It isn't just IT. They have quietly replaced a large section of their accounting team too.
@v5 This is capitalism at its finest!
Even more insulting is the CIO Chad Wasserman and his crew said in their last open all hands call that HCA India was set up to enhance not replace people.
Roughly half of HCA’s revenue comes straight from American taxpayers through Medicare and Medicaid. We are literally paying this company to replace American IT jobs that protect patient data and hospital operations with cheap labor in India. Categorically UN-American behavior by HCA.
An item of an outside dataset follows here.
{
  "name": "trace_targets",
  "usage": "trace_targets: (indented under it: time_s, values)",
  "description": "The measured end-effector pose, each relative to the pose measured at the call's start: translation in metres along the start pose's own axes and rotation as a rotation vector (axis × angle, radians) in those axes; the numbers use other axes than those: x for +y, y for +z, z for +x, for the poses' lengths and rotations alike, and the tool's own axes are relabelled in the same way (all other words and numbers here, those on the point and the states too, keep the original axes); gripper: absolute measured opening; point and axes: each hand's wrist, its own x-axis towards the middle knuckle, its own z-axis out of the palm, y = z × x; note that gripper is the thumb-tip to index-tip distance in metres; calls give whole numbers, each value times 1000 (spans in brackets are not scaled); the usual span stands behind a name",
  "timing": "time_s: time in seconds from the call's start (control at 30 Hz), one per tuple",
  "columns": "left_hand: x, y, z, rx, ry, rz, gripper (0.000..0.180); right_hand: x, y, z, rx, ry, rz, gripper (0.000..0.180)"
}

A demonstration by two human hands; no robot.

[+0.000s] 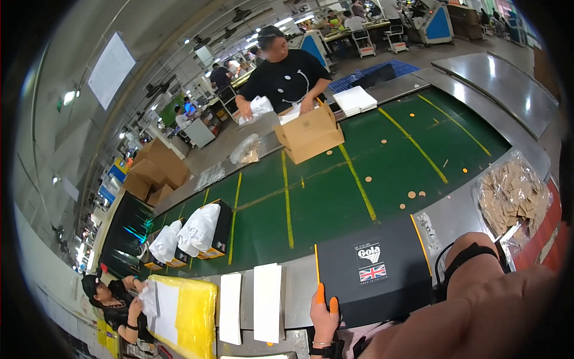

@tn Absolutely. ITG used to run a highly encouraged program called IT Healthcare Connection. IT employees would spend a full week at a local Nashville hospital facility, shadowing operations to see firsthand how their work directly impacts providers and patients. The whole point was to build real ownership and a deeper appreciation for the importance of what we do.
It’s highly doubtful the new ITG team in Hyderabad will ever get that same immersive experience. The disconnect, literally half a world away, couldn’t be more glaring.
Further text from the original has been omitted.